Colonies et Empires
Guerres et rivalités impériales
La Nouvelle-France fut un territoire contesté, l’objet de conflits avec des populations autochtones et de fortes rivalités entre les grandes puissances européennes. On connaît bien le dénouement de la concurrence impériale : en 1763, au terme de la guerre de Sept Ans, la France signe le traité de Paris par lequel elle abandonne le Canada et son intérieur à la Grande-Bretagne; quant aux vastes territoires de la Louisiane à l’ouest du Mississippi, ils sont cédés à l’Espagne. Les guerres antérieures à la chute de la Nouvelle-France ne furent pas moins fondamentales à son développement.
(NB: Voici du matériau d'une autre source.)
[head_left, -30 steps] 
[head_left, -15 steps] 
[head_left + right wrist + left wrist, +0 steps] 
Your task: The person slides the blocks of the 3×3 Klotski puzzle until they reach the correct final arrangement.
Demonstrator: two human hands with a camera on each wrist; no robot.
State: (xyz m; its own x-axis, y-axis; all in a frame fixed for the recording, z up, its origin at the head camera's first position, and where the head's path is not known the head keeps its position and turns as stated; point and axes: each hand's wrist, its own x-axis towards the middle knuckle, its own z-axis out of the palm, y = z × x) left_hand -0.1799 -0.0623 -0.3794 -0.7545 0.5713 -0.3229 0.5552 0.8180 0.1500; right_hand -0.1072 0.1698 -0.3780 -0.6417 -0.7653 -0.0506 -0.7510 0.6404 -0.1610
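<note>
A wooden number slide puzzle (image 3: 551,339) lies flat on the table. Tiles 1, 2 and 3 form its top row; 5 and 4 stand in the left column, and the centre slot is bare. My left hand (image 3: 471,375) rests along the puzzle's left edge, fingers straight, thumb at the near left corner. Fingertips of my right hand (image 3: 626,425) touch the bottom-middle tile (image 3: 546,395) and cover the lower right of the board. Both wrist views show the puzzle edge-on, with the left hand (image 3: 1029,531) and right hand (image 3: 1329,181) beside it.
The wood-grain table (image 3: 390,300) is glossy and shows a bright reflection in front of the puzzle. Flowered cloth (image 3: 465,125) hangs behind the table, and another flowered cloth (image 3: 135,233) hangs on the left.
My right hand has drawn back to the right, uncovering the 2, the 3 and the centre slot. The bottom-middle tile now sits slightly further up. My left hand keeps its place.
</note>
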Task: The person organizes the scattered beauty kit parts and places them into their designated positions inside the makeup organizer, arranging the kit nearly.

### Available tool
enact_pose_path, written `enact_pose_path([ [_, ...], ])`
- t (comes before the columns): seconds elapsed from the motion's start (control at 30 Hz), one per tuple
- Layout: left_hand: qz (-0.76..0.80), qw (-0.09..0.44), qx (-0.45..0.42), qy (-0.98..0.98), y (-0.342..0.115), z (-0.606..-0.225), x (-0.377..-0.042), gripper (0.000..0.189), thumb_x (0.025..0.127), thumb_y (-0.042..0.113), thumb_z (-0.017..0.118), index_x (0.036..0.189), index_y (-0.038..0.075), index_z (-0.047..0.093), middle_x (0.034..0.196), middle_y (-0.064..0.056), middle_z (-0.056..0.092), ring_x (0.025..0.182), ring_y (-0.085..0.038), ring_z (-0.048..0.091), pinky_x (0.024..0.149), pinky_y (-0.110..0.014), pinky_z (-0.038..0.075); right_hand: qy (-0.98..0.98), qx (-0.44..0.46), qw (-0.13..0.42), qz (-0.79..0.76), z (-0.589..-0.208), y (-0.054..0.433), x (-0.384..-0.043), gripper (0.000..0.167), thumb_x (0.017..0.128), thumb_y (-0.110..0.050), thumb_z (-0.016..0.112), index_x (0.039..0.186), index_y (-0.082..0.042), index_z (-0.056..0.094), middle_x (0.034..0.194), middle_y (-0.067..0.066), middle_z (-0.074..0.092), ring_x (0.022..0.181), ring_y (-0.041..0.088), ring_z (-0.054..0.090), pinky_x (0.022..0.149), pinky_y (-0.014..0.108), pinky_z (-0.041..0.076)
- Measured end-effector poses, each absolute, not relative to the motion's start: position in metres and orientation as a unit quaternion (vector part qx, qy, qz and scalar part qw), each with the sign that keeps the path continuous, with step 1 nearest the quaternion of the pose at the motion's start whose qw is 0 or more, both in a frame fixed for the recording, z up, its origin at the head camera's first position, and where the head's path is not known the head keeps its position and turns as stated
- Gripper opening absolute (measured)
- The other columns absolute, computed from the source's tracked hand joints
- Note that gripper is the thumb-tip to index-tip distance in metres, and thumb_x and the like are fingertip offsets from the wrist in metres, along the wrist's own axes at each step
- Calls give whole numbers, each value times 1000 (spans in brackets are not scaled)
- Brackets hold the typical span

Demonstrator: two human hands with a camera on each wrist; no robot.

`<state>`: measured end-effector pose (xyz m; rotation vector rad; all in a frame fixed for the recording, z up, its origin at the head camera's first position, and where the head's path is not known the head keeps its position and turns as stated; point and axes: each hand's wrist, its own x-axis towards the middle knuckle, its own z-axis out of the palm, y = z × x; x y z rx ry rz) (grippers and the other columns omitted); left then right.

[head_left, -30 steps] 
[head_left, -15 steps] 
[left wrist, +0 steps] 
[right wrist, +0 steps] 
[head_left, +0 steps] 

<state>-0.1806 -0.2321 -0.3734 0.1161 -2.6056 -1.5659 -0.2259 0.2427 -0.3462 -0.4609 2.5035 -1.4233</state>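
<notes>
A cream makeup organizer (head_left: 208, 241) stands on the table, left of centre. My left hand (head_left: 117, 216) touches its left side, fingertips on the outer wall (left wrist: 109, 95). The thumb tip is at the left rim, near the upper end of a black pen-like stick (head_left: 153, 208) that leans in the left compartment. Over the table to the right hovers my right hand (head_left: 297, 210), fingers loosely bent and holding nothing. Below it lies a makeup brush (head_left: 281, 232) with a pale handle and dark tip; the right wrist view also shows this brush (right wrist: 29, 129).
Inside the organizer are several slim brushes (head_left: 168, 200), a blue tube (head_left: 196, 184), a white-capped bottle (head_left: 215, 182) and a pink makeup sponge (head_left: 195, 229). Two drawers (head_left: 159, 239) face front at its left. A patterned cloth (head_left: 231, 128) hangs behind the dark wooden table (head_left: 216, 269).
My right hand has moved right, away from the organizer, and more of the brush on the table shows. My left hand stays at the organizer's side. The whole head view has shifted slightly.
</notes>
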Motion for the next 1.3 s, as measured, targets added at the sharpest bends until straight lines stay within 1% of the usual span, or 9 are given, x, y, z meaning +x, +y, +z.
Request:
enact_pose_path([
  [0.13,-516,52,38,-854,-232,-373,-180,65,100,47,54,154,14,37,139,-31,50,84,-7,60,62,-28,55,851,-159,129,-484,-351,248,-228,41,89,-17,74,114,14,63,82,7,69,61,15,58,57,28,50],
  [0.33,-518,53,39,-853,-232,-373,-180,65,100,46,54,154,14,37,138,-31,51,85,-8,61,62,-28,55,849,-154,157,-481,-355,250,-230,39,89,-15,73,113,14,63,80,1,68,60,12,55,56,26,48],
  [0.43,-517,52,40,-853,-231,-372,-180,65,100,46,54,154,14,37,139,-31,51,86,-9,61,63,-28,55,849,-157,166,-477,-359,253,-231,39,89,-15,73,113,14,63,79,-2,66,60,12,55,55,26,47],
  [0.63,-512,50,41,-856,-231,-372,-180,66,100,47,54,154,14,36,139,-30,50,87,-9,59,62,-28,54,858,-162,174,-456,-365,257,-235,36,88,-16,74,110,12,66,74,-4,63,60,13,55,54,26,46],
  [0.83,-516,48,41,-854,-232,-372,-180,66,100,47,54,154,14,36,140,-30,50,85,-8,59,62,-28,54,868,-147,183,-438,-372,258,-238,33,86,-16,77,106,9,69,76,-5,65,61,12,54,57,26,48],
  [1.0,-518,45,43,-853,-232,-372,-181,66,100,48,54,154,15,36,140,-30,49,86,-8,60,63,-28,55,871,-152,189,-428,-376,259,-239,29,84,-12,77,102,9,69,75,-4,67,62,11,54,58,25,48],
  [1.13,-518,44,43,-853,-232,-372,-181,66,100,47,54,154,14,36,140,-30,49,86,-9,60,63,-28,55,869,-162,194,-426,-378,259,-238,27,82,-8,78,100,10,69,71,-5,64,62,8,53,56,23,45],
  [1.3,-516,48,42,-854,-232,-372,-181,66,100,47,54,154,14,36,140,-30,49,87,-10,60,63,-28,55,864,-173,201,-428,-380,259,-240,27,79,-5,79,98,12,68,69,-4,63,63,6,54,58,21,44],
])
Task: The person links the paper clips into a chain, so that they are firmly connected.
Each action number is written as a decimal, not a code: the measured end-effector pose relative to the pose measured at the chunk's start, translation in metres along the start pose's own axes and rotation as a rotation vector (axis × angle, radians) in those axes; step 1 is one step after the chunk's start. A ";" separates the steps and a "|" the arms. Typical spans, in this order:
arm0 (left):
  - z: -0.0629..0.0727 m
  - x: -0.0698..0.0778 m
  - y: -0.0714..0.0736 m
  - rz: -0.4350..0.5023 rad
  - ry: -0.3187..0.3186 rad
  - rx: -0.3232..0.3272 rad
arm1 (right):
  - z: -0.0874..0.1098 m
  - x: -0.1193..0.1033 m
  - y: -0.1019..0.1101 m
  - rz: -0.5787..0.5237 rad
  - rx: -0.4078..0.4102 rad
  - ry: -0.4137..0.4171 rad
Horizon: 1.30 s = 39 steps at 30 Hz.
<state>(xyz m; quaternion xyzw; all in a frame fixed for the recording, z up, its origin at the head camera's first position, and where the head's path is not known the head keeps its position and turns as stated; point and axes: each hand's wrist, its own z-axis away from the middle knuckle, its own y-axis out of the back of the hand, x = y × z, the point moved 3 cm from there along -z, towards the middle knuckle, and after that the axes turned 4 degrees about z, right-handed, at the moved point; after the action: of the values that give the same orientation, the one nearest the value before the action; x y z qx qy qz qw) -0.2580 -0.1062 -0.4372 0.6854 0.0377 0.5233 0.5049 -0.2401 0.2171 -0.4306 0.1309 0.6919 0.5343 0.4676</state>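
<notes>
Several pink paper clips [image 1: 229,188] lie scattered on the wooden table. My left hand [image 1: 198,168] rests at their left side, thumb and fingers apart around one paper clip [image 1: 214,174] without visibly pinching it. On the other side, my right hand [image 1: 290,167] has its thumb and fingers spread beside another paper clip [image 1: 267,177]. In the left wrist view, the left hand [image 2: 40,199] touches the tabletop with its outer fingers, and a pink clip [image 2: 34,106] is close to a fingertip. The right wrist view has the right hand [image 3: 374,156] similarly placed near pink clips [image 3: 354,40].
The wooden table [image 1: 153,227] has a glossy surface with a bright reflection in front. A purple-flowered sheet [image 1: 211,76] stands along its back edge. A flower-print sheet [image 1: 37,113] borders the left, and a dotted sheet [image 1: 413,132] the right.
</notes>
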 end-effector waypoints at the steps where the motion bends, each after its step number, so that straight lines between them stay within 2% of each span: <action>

La présente section examine la dimension conflictuelle de la présence française en Amérique du Nord. Les guerres européennes ont joué un rôle capital dans le développement des colonies. Aux guerres civiles, qui freinent les premières tentatives d’implantation, succède la lutte entre la France et la Grande-Bretagne. Au début du XVIIIe siècle, cette lutte impériale deviendra l’un des principaux moteurs du développement colonial. La Nouvelle-France se fera véritable bastion d’empire.
En parallèle, l’opposition de populations autochtones à l’expansion des réseaux d’alliance des Français entraînera de multiples conflits. Les Iroquois s’opposeront longtemps, et avec succès, aux colons de la vallée du Saint-Laurent. Dans l’intérieur du continent, les Renards, les Natchez et les Chicachas s’avèreront des adversaires tout aussi farouches. C’est en retraçant le déroulement et les répercussions de ces nombreux conflits que l’on découvre le profil des soldats, des miliciens et des indispensables alliés autochtones sur qui reposait la défense de la colonie.